Il Consolato del Marocco
trova casa a Verona sud
La presentazione durante un ricevimento in occasione della festa nazionale per il decimo anniversario dell'ascesa al trono di Sar Mohammed VI. El Hilali: «Non servirà solo come luogo di protezione, ma anche per far conoscere le nostre tradizioni culturali»
Verona. A partire da settembre, Verona ospiterà la nuova sede del Consolato generale del Regno del Marocco. In occasione della festa nazionale marocchina per il decimo anniversario dell'ascesa al trono di Sar Mohammed VI, nella cornice dell'Hotel Leon d'oro, il console generale del Marocco, M'hamed El Hilali ha dato un ricevimento per celebrare l'istituzione di questa importante rappresentanza diplomatica nella città scaligera.
Tra le numerose autorità presenti all'incontro, c'era l'assessore all'Istruzione, Edilizia scolastica, Promozione del lavoro e Politiche giovanili, Alberto Benetti e l'assessore alla Cultura, Turismo, Manifestazioni e Tradizioni veronesi, Erminia Perbellini. Molti anche i rappresentanti delle principali associazioni marocchine presenti a Verona e in Veneto.
Oltre a numerose funzioni burocratiche il Consolato assicurerà la tutela in caso di violazione dei diritti dei cittadini marocchini o in caso di limitazione o privazione delle libertà personali degli stessi.
«Ho scelto di organizzare questo incontro informale in questa splendida cornice, perché oggi, per noi marocchini, è il decimo anniversario della tronizzazione di Mohammed VI», dichiara subito il console. «Voglio che il popolo italiano e il popolo marocchino imparino a conoscersi e ad apprezzarsi sempre meglio».
«L'istituzione del Consolato Generale del Regno del Marocco a Verona», continua M'hamed El Hilali, «deve avere la funzione, non solo di proteggere i cittadini marocchini residenti nel distretto consolare, ma anche di trasmettere e far conoscere le grandi tradizioni culturali del nostro paese».
Il funzionario ha voluto infine ringraziare tutte le autorità e gli enti veronesi che hanno facilitato l'iter burocratico che ha portato all'insediamento della rappresentanza diplomatica a Verona. In particolar modo M'hamed El Hilali ha espresso la sua riconoscenza per il sindaco Flavio Tosi e per l'ex prefetto Italia Fortunati.
«Il numero ufficiale dei cittadini marocchini residenti a Verona è di circa sedicimila», prosegue il portavoce del console Chabib Abderrahmane.
«Negli ultimi anni il loro numero è in aumento ed è nostra intenzione mostrare la faccia buona della cultura marocchina».

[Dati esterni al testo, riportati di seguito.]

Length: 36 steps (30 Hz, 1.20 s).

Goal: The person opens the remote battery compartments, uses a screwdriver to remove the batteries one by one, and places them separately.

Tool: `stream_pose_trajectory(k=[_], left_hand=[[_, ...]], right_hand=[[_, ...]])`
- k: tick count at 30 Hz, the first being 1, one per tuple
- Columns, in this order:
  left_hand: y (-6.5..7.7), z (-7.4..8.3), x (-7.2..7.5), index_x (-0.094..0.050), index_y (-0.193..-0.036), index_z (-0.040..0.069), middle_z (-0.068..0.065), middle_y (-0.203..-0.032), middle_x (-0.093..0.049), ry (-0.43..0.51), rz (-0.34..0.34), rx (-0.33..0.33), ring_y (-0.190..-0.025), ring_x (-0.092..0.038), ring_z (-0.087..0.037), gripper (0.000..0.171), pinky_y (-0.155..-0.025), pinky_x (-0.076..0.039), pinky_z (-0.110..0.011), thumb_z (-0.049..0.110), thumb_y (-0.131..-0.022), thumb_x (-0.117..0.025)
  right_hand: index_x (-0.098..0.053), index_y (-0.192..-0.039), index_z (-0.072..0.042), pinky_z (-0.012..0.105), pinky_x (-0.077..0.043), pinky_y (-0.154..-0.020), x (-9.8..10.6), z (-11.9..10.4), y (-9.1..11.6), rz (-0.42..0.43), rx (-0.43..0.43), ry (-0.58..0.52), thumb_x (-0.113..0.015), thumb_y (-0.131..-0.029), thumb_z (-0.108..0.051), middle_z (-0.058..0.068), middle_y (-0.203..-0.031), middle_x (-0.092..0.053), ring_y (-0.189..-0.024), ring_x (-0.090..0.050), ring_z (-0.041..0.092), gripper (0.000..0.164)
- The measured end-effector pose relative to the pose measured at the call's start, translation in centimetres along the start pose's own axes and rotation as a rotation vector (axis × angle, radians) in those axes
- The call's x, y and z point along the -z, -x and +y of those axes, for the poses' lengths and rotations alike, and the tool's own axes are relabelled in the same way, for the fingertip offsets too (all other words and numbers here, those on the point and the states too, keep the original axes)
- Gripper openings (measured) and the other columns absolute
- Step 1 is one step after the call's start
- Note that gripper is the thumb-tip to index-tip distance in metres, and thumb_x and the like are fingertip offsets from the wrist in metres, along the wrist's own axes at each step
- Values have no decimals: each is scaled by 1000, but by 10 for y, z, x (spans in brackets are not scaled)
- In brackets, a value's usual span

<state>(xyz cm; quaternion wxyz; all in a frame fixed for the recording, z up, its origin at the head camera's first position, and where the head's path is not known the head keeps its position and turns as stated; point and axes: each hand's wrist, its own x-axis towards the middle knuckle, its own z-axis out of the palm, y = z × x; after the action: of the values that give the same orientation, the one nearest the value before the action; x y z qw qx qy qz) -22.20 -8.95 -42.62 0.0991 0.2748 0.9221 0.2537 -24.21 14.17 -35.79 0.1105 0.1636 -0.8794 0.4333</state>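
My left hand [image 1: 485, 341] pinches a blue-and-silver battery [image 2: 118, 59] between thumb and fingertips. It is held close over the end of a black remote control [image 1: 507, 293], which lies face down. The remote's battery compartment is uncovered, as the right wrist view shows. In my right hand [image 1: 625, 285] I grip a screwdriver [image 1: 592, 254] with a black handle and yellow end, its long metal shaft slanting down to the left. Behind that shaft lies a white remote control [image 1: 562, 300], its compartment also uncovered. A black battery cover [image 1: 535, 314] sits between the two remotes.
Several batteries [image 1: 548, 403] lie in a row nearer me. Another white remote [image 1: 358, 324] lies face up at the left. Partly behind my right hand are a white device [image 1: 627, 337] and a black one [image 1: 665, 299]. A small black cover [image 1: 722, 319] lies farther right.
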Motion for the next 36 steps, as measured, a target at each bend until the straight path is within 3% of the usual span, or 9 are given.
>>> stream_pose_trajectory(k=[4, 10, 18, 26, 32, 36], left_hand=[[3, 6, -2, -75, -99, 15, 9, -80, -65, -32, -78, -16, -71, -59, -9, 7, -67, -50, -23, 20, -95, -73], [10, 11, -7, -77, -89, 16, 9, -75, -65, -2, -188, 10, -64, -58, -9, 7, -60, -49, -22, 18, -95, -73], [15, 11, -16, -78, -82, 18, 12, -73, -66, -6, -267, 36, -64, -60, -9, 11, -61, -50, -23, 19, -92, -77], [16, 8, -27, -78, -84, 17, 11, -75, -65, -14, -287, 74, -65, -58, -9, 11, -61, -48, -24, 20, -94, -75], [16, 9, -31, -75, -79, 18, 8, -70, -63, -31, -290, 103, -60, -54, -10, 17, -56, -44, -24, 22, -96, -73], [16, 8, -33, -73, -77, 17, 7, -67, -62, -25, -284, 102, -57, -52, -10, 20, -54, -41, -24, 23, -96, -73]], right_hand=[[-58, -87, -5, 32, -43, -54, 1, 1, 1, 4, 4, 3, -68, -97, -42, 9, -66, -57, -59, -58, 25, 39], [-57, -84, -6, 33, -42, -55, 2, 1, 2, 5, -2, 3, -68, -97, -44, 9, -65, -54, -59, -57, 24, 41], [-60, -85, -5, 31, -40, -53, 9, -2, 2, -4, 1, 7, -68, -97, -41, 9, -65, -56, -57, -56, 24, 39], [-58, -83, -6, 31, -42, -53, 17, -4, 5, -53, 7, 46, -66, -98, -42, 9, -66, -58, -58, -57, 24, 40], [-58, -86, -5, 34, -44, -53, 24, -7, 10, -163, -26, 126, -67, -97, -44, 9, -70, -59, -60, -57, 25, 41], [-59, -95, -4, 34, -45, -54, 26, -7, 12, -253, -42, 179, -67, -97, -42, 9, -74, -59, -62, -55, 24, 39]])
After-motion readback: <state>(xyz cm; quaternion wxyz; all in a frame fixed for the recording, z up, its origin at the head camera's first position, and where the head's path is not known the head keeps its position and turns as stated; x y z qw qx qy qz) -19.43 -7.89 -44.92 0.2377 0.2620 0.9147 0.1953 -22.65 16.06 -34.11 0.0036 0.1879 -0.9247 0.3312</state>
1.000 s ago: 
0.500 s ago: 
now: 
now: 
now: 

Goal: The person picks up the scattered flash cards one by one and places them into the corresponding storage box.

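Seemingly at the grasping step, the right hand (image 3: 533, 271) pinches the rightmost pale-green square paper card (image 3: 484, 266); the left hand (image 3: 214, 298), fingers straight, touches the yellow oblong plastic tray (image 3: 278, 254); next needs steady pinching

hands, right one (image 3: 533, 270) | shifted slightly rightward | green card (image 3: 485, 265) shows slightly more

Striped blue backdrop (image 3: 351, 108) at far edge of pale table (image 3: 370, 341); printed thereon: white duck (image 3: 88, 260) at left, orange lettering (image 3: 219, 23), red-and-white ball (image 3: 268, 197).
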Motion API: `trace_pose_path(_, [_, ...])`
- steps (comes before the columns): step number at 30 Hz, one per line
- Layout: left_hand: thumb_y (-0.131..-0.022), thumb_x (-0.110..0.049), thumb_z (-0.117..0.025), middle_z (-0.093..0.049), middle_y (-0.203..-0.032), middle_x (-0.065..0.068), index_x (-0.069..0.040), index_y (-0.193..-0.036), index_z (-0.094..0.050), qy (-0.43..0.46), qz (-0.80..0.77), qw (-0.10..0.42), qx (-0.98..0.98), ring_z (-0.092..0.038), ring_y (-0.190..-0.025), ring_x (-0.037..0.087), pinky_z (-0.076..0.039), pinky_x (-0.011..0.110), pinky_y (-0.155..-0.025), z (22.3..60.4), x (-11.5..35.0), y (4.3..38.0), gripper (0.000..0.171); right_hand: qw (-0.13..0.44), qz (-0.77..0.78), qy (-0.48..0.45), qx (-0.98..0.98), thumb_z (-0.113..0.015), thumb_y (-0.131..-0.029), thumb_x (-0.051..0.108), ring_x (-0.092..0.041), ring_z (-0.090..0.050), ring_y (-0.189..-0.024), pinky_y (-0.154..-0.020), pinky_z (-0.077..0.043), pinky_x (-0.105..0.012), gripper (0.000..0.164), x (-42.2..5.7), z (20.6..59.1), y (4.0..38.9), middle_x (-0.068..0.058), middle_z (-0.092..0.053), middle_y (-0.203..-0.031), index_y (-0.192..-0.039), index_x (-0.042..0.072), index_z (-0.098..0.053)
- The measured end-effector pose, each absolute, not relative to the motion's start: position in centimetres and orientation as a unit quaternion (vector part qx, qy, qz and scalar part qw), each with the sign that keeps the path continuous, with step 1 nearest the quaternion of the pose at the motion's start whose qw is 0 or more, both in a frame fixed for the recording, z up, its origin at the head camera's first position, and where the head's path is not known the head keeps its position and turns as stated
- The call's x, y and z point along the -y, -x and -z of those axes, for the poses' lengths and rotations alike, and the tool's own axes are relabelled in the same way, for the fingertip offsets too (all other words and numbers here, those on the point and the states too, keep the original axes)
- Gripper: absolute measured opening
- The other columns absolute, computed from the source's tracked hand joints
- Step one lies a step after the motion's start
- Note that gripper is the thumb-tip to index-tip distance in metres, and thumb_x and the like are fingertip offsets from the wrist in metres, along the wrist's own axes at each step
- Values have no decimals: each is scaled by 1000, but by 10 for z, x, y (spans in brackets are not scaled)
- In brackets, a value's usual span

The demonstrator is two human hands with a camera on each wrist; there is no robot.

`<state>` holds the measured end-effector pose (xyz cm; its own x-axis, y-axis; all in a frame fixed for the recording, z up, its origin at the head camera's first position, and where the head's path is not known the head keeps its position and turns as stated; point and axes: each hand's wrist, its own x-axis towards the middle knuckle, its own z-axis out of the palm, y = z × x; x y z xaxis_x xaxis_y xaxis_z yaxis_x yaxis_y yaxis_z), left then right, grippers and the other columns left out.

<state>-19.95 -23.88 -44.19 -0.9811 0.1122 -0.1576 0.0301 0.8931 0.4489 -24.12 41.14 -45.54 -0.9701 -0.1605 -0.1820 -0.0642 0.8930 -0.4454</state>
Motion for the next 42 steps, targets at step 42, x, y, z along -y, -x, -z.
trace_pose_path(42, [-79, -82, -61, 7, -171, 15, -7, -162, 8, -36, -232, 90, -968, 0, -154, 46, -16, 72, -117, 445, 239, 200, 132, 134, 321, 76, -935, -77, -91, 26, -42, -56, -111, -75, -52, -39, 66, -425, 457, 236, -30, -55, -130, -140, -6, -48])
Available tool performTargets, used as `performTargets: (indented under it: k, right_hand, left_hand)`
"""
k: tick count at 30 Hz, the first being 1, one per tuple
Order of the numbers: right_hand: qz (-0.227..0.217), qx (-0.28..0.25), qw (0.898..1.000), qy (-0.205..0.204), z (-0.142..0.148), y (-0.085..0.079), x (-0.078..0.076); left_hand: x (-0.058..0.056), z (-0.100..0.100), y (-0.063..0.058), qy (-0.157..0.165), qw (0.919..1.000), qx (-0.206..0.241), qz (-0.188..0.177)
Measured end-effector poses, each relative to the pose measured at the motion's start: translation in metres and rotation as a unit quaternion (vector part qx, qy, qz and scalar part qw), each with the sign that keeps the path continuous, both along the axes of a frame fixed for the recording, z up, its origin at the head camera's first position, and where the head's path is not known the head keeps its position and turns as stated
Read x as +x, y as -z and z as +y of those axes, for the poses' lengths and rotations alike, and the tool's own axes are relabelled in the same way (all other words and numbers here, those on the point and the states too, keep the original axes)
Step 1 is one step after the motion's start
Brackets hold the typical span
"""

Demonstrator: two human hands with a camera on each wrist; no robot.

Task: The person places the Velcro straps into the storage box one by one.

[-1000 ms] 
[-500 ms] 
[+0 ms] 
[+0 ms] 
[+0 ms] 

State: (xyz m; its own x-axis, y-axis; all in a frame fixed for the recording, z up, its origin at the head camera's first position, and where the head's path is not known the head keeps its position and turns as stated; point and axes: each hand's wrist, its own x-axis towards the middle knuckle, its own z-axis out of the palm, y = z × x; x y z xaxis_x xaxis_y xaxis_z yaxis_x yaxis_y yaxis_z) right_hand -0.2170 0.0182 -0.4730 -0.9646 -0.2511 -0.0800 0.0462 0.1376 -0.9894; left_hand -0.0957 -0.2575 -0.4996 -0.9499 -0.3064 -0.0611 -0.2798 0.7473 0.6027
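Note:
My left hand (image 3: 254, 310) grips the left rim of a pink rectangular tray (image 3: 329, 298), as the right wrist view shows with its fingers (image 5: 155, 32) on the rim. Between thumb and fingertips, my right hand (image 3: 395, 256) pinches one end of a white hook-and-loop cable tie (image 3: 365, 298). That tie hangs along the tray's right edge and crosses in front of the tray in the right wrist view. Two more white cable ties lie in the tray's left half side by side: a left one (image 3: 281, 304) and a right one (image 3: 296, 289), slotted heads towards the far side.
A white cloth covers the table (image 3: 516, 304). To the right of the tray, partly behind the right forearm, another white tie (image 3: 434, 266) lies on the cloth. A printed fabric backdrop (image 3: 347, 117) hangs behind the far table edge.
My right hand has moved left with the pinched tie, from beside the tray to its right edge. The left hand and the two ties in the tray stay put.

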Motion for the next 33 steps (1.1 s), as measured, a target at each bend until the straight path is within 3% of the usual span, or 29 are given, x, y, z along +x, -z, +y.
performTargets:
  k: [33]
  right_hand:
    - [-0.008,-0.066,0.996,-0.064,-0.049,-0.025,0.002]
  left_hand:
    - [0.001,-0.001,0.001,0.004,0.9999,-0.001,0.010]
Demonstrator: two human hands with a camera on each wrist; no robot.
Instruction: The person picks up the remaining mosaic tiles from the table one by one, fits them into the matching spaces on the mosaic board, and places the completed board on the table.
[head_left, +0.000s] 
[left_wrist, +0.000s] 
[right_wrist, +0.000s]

Nel tessuto produttivo veronese lavorano nelle piccole e medie imprese locali ed è in crescita il numero dei marocchini che sta aprendo delle attività in proprio.
«Vogliamo che i nostri concittadini contribuiscano allo sviluppo dell'economia locale», precisa il portavoce, «valorizzino l'import-export con un paese amico come l'Italia e prendano spunti dallo slancio produttivo del nord-est per contribuire alla crescita dell'economia marocchina».
«Con l'istituzione del Consolato», ha tenuto a precisare Abderrahmane, «non vogliamo solo valorizzare l'aspetto commerciale, ma anche dare un contributo effettivo alla reciproca conoscenza anche dal punto di vista culturale».